Néanmoins, au-delà d’une certaine altitude (> 6 000 m), la vitesse d’érosion des falaises par des chutes de blocs ou de petits glissements de terrain semble décroitre fortement car les rochers y sont en quelque sorte scellés par la présence de glace interstitielle. Si l’érosion est très faible, plus rien ne vient contrebalancer le soulèvement tectonique. Pour maintenir un équilibre avec le forçage tectonique, à partir de l’exemple de l’effondrement de l’Annapurna IV décrit dans l’étude, nous envisageons le rôle prépondérant d’instabilités gravitaires gigantesques. Ces glissements de terrain géants seraient suffisamment rares pour ne pas être observés à l’échelle de quelques décennies ou centaines d’années mais suffisamment volumineux pour dénuder efficacement la topographie sur le long terme. Dans le cas de l’Annapurna IV, on peut estimer qu’un glissement géant tel que celui qui a eu lieu il y a 830 ans, va se reproduire tous les 300 000 ans environ.
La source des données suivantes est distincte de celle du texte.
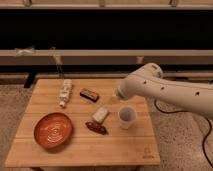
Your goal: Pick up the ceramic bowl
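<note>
The ceramic bowl (53, 130) is wide, shallow and reddish-orange with pale swirl lines inside. It sits upright on the front left of the wooden table (85, 150). My white arm (165, 90) reaches in from the right over the table's back right part. My gripper (112, 99) is at the arm's tip, above the table's middle, well to the right of and behind the bowl and apart from it. It is mostly hidden by the arm.
A translucent white cup (127, 117) stands right of centre under the arm. A white packet (100, 115), a dark red snack (96, 128), a brown bar (89, 94) and a lying white bottle (65, 92) are on the table. A shelf rail (75, 56) runs behind.
</note>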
Cette étude a permis d’identifier et de dater les dépôts d’un effondrement rocheux géant qui s'est produit il y a environ 830 ans dans le massif des Annapurnas, impliquant un volume colossal de roches d'environ 23 km3. En estimant la stabilité moyenne des versants de la région, nous avons pu reconstruire la géométrie probable du haut sommet s’étant effondré, et qui culminait à plus de 8000 m d'altitude. Cet effondrement, ainsi que d’autres dans la région1 , suggère que les hauts sommets himalayens s’érodent très épisodiquement lors de mégaglissements rocheux : la lente augmentation (2-3 mm/an) de leur altitude par les forces tectoniques est ainsi brutalement annihilée par la réduction de plusieurs centaines de mètres de cette altitude. Ces effondrements géants génèrent de surcroît d’énormes quantités de sédiments aisément transportables par les rivières, et qui peuvent avoir des conséquences dramatiques sur les populations vivant en aval.

  • 1Sur ces 50 000 dernières années au moins 10 très gros (volume > 1km3) glissements de terrain ont eu lieu au Népal.
Image donnant une idée du volume total de débris (~27 km3) produit par le mégaglissement de terrain de l’Annapurna IV. © Copernicus / Lavé

Quelles sont les causes de l’effondrement de l’Annapurna IV? Quels risques un tel évènement catastrophique entraîne-t-il?

(J.L) Nous n’avons pas pu établir de cause directe pour l’effondrement de l’Annapurna IV. Il aurait pu être déclenché par un tremblement de terre, mais son âge ne correspond pas aux grands séismes documentés à cette période au Népal – faute d’archives paléo-sismiques exhaustives pour cette période –, on ne peut néanmoins écarter ce mécanisme. Indépendamment, l’effondrement pourrait être lié au réchauffement climatique pendant la période de l’optimum climatique médiéval1  avec la fonte des glaciers et du pergélisol en altitude qui aurait déstabilisé les versants des montagnes. Si ce mécanisme a joué, alors se pose bien sûr la question de l’impact du réchauffement climatique en cours sur la stabilité des sommets himalayens actuels.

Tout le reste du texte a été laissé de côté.